Providers’ expectations, however, contradicts with interpreters’ training in following the conduit model as the default role’ (Hsieh& Kramer 2012:161-162). The value of referring to medical interpreters to promote communication between patients and healthcare professionals is discussed in numerous discussion. Juckett and Unger (2014) argue that the applicability of interpreters in the present medical domain, in contrast to merely permitting the exchange of information, is essential as they need to give attention to the successful flow of information. It is the medical interpreter who is responsible for communicating the needs and responses of both the parties in an efficient manner. What is vital in this regard is that there has to be a smooth flow of information taking place that is of prime importance. Poor flow of communication is the cause of misunderstandings which are not at all wanted in the medical field. This is because improper communication flow leads to misdiagnosis of a condition, incorrect prescription and miscommunication of the complexity and severity of a medical issue. As stated by VanderWielen et al. (2014), for ensuring that data interpretation is correct, any form of bias is to be eliminated, and specialised knowledge is to be applied by the professionals.  Interpreters are required to demonstrate skilful interventions so that there is no interference with the flow of communication in a triadic medical setting. Hsieh (2011) opines that medical interpreters are to manage the flow of communication for preserving completeness and accuracy and building and rapport between patient and provider.
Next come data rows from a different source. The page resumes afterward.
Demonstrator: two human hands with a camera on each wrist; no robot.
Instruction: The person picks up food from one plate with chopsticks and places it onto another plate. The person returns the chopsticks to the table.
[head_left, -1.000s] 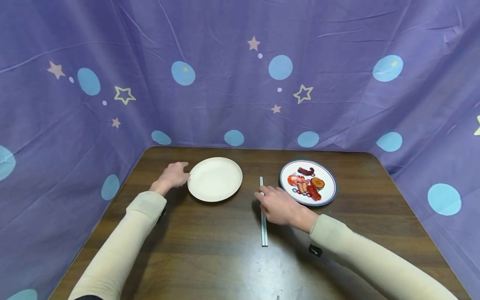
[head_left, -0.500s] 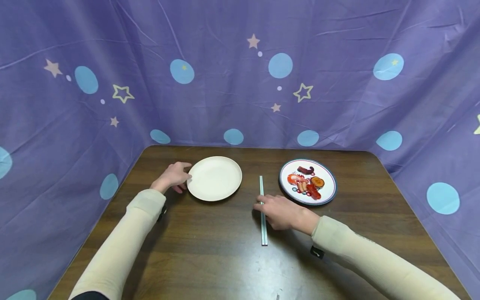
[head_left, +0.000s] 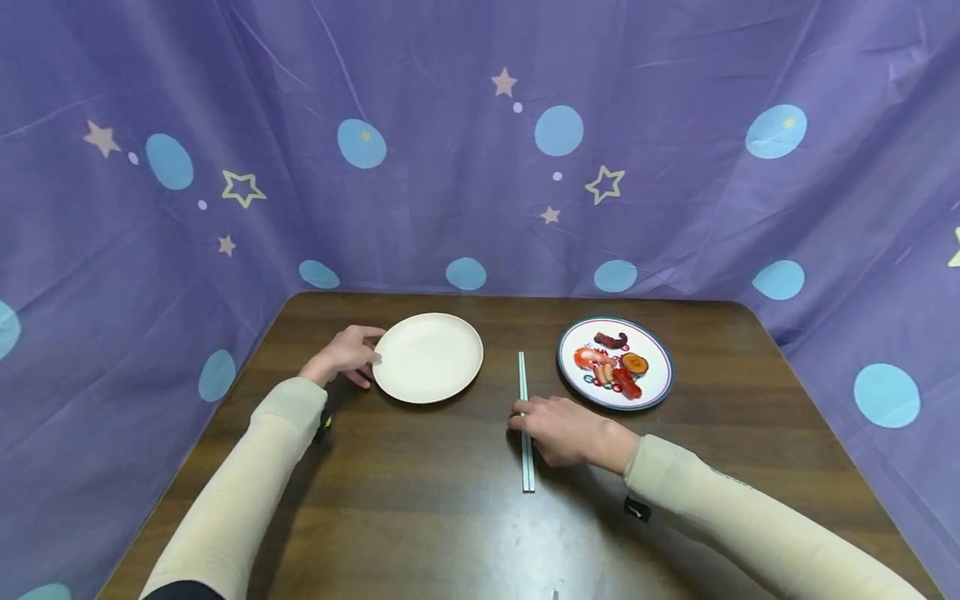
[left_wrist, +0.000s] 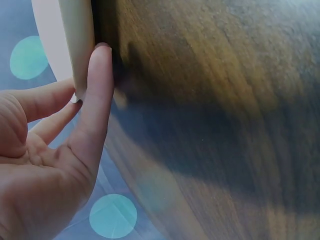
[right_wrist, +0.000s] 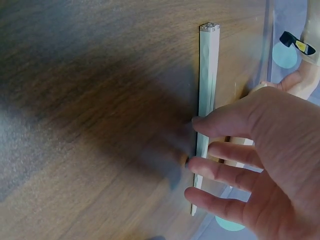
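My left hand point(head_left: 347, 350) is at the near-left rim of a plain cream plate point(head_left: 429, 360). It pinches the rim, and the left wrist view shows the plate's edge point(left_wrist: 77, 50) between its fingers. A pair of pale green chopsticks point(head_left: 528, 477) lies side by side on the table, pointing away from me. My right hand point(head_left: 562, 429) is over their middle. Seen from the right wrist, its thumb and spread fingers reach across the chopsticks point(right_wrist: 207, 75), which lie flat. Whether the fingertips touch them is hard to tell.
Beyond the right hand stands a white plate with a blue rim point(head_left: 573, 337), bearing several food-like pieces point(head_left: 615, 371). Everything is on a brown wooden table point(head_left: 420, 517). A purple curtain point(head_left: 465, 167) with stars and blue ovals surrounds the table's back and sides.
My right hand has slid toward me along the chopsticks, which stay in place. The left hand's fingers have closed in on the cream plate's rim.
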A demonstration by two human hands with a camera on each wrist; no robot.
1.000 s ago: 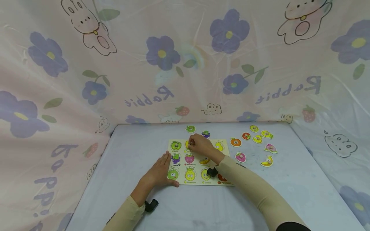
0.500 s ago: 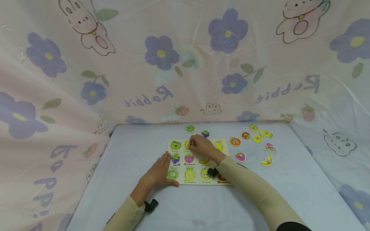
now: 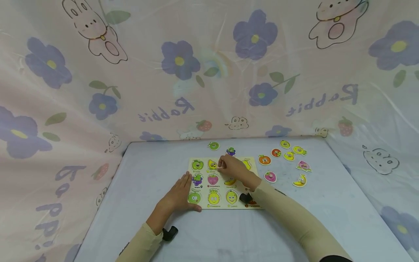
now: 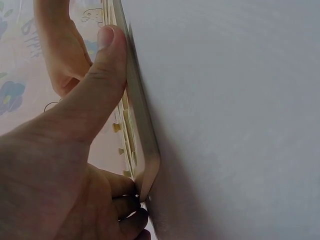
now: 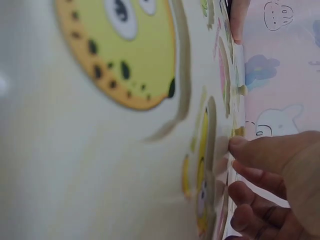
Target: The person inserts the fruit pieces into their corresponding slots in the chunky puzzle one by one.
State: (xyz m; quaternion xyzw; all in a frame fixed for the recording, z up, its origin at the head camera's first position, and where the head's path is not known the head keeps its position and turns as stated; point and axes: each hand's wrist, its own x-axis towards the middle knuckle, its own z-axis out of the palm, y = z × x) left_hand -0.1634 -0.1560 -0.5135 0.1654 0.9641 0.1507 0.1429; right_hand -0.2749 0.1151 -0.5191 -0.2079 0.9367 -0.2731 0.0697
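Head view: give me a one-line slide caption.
Left hand at the near-left corner of a fruit puzzle board, right hand at its far row, loose fruit pieces beyond and to the right.

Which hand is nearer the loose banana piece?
Right. The right hand is over the puzzle board, left of the loose banana piece; the left hand is farther, at the board's left edge.
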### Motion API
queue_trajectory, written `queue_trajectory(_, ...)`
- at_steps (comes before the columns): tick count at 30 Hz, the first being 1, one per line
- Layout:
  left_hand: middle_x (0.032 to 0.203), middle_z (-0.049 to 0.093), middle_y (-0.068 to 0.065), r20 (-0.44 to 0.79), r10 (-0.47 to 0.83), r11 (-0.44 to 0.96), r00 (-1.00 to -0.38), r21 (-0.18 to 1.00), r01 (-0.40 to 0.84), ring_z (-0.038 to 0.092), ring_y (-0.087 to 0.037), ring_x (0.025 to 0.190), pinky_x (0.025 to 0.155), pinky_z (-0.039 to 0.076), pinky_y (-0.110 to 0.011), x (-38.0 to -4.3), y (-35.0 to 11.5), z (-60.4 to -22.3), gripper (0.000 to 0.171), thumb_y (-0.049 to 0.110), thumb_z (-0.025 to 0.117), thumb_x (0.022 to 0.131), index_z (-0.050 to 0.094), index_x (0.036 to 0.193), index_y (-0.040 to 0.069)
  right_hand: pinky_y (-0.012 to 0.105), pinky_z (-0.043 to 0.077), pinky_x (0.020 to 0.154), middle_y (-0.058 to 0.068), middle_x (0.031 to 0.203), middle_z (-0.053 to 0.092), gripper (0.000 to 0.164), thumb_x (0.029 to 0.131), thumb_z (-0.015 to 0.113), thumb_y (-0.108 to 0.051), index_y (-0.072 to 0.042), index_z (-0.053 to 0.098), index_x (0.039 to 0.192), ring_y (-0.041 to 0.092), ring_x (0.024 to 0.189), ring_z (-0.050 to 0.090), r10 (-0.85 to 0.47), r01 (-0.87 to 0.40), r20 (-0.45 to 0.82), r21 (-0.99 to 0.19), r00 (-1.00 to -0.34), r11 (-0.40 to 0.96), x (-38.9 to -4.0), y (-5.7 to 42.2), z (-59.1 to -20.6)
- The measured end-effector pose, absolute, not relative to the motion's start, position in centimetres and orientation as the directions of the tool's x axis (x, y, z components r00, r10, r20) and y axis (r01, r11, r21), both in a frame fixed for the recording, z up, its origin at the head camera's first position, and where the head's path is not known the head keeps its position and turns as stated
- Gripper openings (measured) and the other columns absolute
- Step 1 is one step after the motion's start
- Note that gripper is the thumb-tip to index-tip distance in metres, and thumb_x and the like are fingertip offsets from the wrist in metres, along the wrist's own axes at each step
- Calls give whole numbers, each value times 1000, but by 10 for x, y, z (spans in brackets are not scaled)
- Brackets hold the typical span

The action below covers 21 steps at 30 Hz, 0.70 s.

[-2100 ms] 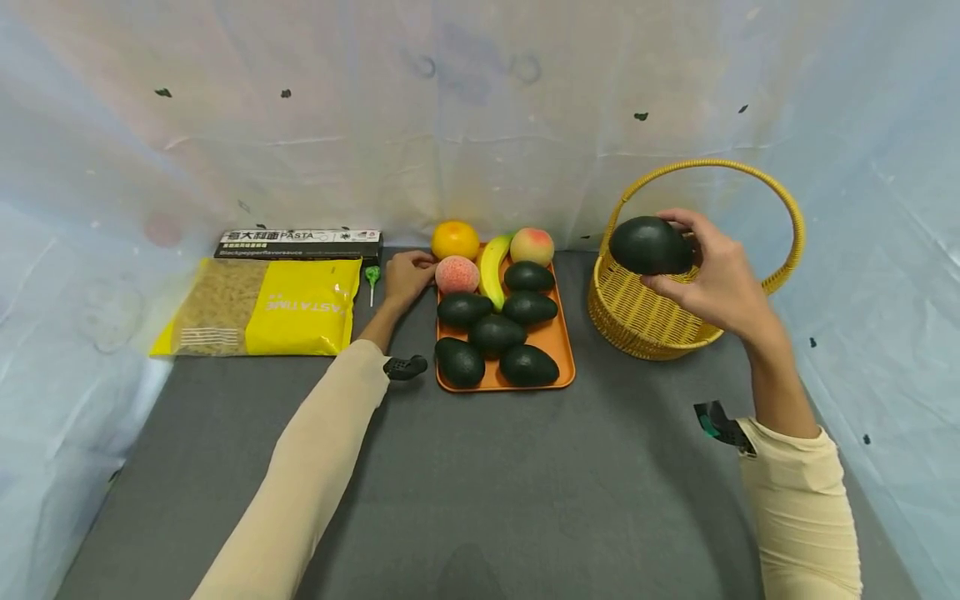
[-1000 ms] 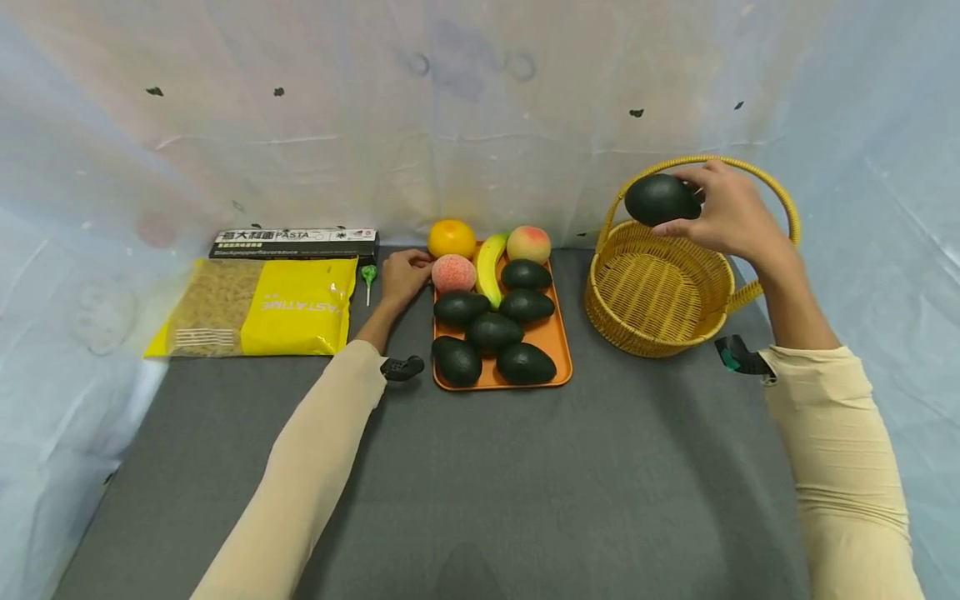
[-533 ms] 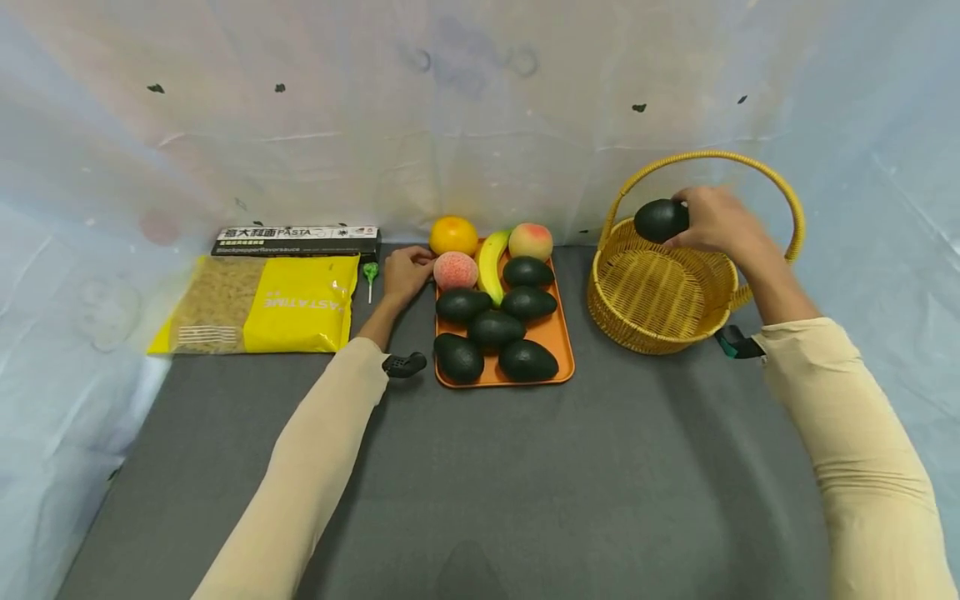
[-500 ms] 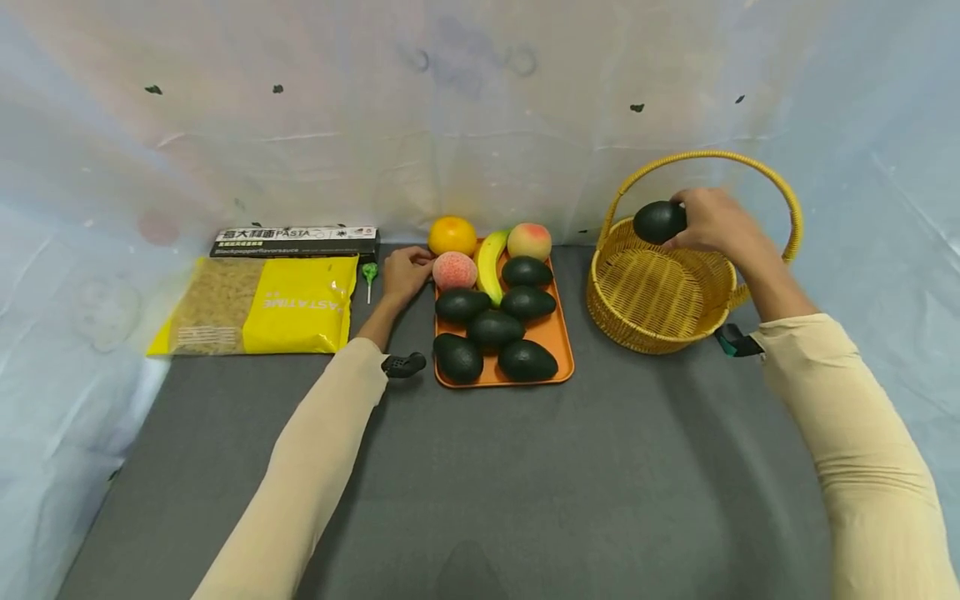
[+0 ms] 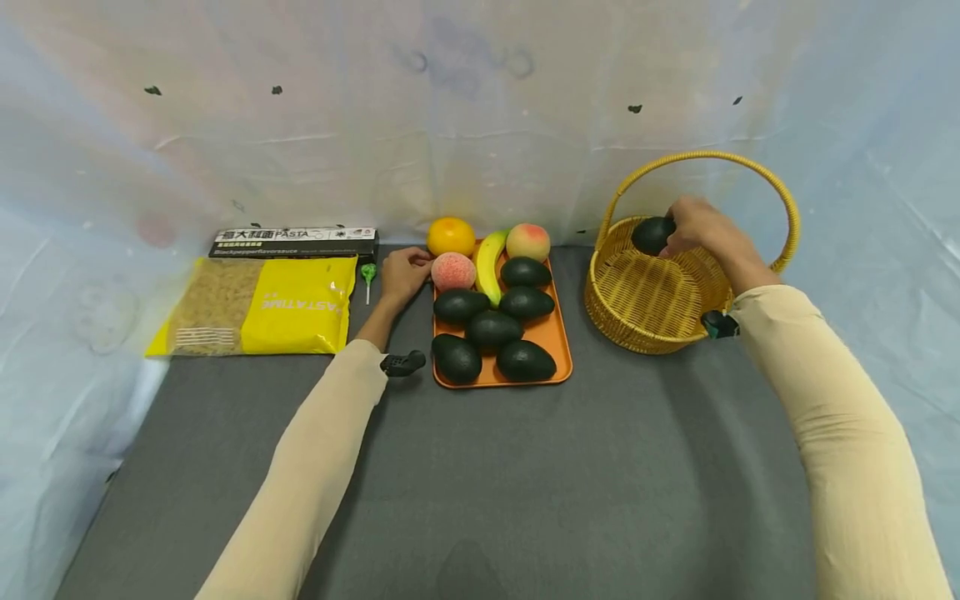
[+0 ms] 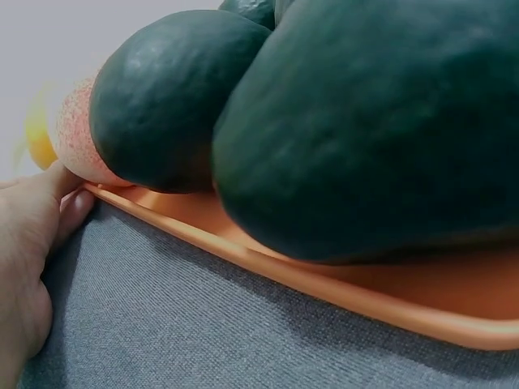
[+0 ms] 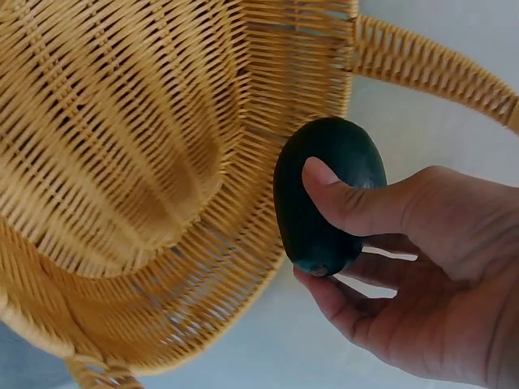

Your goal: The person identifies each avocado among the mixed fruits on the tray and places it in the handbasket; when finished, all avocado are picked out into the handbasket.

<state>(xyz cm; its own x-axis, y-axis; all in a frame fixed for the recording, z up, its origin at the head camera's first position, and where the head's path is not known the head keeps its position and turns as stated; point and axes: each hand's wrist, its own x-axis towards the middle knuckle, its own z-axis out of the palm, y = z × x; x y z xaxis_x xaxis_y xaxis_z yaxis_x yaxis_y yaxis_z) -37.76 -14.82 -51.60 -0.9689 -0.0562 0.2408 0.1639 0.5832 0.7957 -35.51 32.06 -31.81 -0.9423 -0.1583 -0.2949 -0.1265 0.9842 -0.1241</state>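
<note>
In the head view, the right grip (image 5: 697,227) holds an avocado (image 5: 651,237) at the far side of the wicker basket (image 5: 628,329), while the left grip (image 5: 405,273) meets the orange tray (image 5: 557,336) beside a pink speckled fruit (image 5: 453,272). The left wrist view shows that grip at the tray's rim, though I cannot tell whether it pinches. In the right wrist view, thumb (image 7: 353,204) and fingers (image 7: 331,300) clasp the avocado.
</note>
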Motion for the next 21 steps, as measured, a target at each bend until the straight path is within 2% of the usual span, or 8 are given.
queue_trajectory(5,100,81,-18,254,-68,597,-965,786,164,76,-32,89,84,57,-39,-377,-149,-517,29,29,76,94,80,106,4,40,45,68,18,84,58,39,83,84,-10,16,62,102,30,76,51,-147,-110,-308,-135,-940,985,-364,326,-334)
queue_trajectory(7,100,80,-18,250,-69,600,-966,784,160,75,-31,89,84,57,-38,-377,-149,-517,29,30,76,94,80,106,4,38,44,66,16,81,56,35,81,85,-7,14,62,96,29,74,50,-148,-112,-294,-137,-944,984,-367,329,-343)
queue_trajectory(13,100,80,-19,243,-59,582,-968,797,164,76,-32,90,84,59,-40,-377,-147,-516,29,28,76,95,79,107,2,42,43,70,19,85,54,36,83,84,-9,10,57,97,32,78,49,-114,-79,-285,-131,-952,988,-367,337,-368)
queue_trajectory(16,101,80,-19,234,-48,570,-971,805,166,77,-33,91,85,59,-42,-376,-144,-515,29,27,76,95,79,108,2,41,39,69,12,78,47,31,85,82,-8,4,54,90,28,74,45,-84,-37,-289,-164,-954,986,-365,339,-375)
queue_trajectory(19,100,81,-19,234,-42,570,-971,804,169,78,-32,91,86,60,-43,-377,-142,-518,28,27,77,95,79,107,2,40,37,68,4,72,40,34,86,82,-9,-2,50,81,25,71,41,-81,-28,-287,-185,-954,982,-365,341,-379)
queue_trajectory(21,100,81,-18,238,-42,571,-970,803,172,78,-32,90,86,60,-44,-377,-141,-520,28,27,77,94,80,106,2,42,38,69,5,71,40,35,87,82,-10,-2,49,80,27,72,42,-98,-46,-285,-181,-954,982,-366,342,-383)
They also need to turn their attention to the dynamics of the interpersonal interaction between provider and patient, such as arising conflicts and tensions and to provide assistance in establishing a communication process. ‘In short, the interpreter’s ability to adhere to a conduit role is dependent on other speakers’ communicative skills and behaviours (Hsieh 2006:729).
According to Okrainec et al. (2014), professional medical interpreters have the suitable training for playing the default role that is the conduit model known for adopting a neutral and passive presence as the interpreter faithfully transfers the information from one language to another. Hsieh et al. (2012) also state that interpreters are expected to serve a neutral, faithful, and passive role in provider-patient interactions. Obviously, being a passive role is what medical interpreters must do to not only fit the healthcare providers’ expectation but also the expectation in this field.  Interpreters have the belief that the role they play requires them to be emotionless, and detached from any emotional thoughts, and they are to avoid any form of interaction with others while executing their role. As passive participants, they would not need to pursue issues diagnostically relevant. Rejection of information offerings of the patient is common. There if often a lack of active participation in the communication taking place between the two parties. This implies that the interpreter is not supposed to put forward any of his own opinions and thoughts while communicating the piece of information. This is referred to as passive participation (Larrison et al. 2010). ‘It is important to re-examine the institutional policies and expectations that we place on medical interpreters. For example, it is unrealistic to expect interpreters not to have any direct interactions with their clients when they have to stay in the same exam room with a patients for a long period of time’ (Hsieh 2006:729). Medical interpreters who work within languages do not merely interpret the wordy languages, they interpret the body language, facial expression, emotions and cultures.  The generation of these interpretation is all through interpersonal skills. By communicating with patients, medical interpreters can acquire more information which is helpful to establish the rapport with healthcare providers.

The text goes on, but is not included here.